Colorectal adenomas, the precursors of almost all of the sporadic colorectal cancer (CRC) could not be included in their study. The ability of various CRC screening programme (eg, colonoscopy) in reducing CRC mortality by diagnosing and removing these premalignant lesions cannot be overemphasised. It is agreed that the false positives due to these adenomas in the control group would have contributed to marginal increase in the specificity of faecal pyruvate kinase type M2 (M2-PK) in their study (Haug ), as rightly mentioned by the authors.

But what about the adenomas that could have been missed out by performing M2-PK assay in the controls? The prevalence of any adenomatous lesion in their control group would have been somewhere around 30% and roughly 8% would have been advanced adenomas (Anderson ), usually described as villous adenomas, tubular adenomas >10 mm, high-grade dysplasia, malignant polyp or >3 adenomas (ie, around 73 out of these 917 control group patients (Haug )). The previous studies have reported sensitivity of M2-PK to be just 30% in diagnosing advanced adenomas (Shastri ) and 40% by Koss (only as an abstract). Thus, assuming that a sensitivity of around 35% for diagnosing these advanced adenomas from the above two studies would be applied to the population studied, then there would be a marked decrease in the resulting sensitivity of M2-PK for diagnosing colorectal neoplasia (CRN), that is CRC with advanced adenomas. Thus, the estimated sensitivity of M2-PK in diagnosing CRN would decrease to 48% (26+45/73+74) as against 67% (45/74) reported in this study (Haug ). This would be highly unacceptable for any CRC screening test and especially for M2-PK with such a poor specificity of around 80%, which is much lower than that of any of the faecal screening tests for CRC, in fact even lower than that of Guaiac-based faecal occult blood test (FOBTs).

One of the limitations of their study was a retrospective study design with historical controls; these subjects did not undergo either any of the more accurate faecal screening test, for example, IFOBT (immunological FOBT) or a colonoscopy for confirming the results of M2-PK in detecting CRC. Thus, if the prevalence of CRC is taken to be 1% in the historical controls, there lies a possibility of missing out significant number of CRC in the control group considering such a low performance characteristics which is highly unacceptable.

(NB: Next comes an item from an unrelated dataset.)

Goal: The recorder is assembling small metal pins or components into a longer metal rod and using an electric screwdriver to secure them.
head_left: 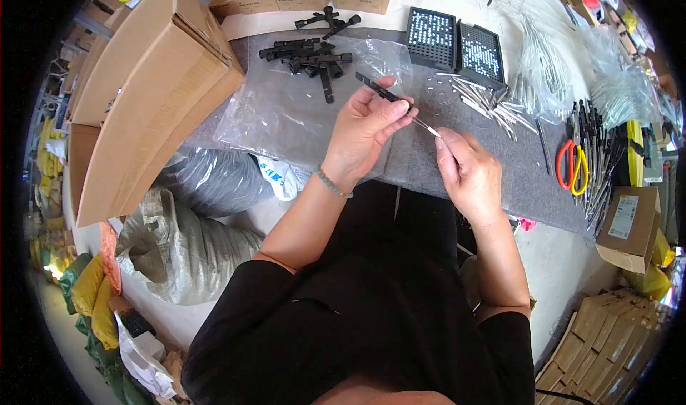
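Observation:
Above the front of the grey mat, my left hand (363,130) is closed around a narrow black part (371,85), whose far end sticks out past the fingers. My right hand (471,176) pinches a thin rod (427,127), pale near the fingertips, that runs up to the near end of the black part. Whether the rod sits inside the part or only touches it, I cannot tell. Beyond my left hand, a pile of similar black parts (304,53) lies on a clear plastic sheet (268,112). Loose silvery rods (493,108) are scattered beyond my right hand.
Two black perforated trays (455,44) with small pale pieces stand at the back. Scissors (564,168) with red and yellow handles lie at right, beside long dark rods (594,162). A big cardboard box (153,97) bounds the left; a smaller box (629,226) sits at right.

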Demonstrator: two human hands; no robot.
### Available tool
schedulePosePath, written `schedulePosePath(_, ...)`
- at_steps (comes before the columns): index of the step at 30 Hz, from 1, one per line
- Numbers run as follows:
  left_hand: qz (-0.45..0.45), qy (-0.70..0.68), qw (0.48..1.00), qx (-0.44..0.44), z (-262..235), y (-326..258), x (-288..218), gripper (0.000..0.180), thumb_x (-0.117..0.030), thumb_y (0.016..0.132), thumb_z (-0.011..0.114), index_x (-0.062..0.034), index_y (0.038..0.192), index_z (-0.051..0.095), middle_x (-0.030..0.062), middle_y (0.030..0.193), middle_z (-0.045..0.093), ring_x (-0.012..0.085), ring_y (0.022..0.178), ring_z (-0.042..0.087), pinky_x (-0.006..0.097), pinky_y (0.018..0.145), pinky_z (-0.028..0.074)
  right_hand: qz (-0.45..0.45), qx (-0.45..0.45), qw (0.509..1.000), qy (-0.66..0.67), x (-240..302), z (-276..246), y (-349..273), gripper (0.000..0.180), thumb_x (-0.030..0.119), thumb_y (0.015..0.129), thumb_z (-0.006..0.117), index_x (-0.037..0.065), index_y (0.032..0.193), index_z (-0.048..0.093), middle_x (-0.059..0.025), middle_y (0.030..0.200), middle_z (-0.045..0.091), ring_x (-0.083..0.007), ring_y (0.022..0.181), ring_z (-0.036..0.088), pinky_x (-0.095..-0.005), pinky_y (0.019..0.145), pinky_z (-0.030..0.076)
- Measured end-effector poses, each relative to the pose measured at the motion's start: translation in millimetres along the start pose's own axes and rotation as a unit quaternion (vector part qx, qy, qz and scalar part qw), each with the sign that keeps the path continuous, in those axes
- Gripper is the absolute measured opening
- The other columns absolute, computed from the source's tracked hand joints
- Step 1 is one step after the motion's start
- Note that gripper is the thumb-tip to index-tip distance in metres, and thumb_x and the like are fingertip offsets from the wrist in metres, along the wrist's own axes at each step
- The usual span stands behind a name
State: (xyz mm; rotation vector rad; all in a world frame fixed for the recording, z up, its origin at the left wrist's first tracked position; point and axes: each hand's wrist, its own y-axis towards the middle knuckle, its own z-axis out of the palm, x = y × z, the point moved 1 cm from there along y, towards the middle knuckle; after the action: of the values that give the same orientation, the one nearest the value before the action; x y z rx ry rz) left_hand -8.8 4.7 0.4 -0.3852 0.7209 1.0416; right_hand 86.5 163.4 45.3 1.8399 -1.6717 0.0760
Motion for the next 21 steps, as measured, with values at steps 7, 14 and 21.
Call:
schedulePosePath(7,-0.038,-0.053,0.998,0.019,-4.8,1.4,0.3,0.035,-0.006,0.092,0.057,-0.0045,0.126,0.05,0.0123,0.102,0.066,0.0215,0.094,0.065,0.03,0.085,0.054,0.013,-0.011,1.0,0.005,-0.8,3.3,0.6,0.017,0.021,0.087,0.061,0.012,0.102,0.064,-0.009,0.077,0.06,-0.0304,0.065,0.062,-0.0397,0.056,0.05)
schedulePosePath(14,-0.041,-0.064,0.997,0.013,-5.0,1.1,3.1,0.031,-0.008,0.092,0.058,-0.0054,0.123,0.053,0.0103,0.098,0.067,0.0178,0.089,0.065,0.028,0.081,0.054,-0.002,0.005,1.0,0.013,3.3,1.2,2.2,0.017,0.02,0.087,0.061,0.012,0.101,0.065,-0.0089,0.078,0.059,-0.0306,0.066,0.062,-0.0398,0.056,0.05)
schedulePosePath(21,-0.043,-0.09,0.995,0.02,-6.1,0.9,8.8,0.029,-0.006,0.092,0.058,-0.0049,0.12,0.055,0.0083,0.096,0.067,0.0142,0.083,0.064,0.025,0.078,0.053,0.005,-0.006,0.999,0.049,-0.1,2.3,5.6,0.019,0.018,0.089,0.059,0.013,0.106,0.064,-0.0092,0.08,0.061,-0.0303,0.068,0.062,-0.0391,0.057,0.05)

We agree with the authors that the poor performance characteristics (especially low specificity and poor PPV) of faecal tumour M2-pyruvate kinase (M2-PK) as has also been reported in previous prospective study (Shastri and Stein, 2007) does not warrant its use as a marker for CRC screening. This is particularly relevant when other better options are available for stool testing for CRC namely IFOBT (Allison ; Morikawa ) and should have been discussed by the authors. These ELISA-based IFOBTs (Allison ) or automatically analysable IFOBT (Morikawa ) have demonstrated sensitivity of around 60% and specificity of about 90%. Recently various ‘office based or bedside’ simple, convenient and cheap strip-based IFOBT have been validated for CRC screening with performance characteristics similar to that of an ELISA-based IFOBT (Hoepffner ; Smith ). In fact our group compared an office-based IFOBT with that of M2-PK to show that M2-PK and IFOBT had a sensitivity of 80.4 vs 72.3% for diagnosing CRN, whereas specificity for these tests were 76.3 vs 94.7%, respectively (Shastri ). All the above information further demonstrates it emphatically that M2-PK cannot be recommended as a marker for CRC screening.

Considering above factors it would be really catastrophic to recommend M2-PK as a biomarker for screening patients with CRC when much better options for the same are available.